Source data:
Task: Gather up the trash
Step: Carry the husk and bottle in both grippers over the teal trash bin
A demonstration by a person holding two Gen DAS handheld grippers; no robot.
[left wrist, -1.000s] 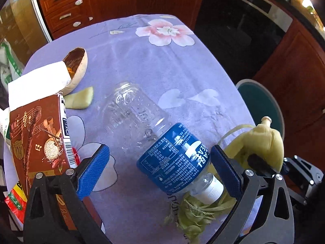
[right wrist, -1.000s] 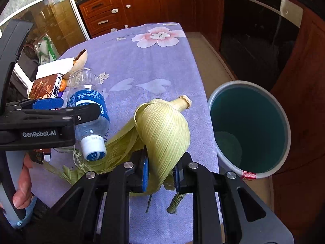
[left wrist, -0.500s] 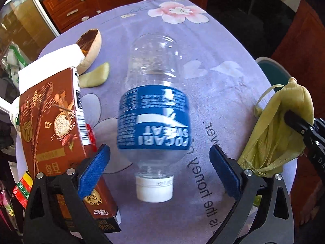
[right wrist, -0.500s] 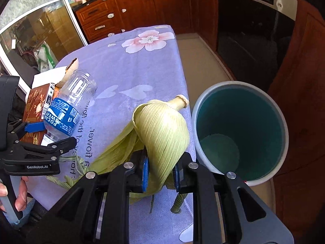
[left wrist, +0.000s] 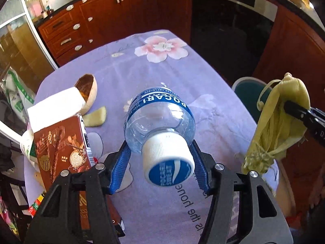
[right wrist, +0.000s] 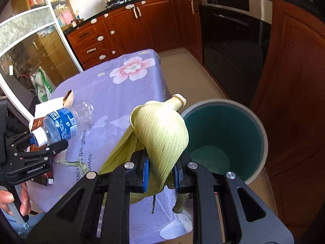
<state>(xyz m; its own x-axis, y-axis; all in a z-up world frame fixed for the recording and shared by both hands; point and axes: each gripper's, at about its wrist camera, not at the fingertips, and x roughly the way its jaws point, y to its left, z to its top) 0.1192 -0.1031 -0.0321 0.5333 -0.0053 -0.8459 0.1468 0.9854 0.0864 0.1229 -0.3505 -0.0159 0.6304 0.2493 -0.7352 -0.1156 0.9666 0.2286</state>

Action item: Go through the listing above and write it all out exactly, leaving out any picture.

Output of the exercise:
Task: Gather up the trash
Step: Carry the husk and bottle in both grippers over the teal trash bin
A demonstration by a person holding two Gen DAS handheld grippers; no robot.
[left wrist, -1.000s] 
[right wrist, -1.000s] 
[left wrist, -0.500s] 
[right wrist, -0.500s] 
[left wrist, +0.000s] 
[right wrist, +0.000s] 
<state>(xyz m; its own x-axis, y-axis; all in a z-up world frame fixed for the recording and shared by both hands; point and axes: each gripper's, at about its wrist camera, not at the fingertips, and x roughly the way its jaws point, y to its left, z to its top) 0.1192 -0.1031 -0.0321 0.5333 -0.0053 -0.8459 0.1468 0.9854 0.0864 0.1229 -0.3505 -0.0159 0.6304 0.2493 -0.7352 -0.1156 0.9666 0.2286</state>

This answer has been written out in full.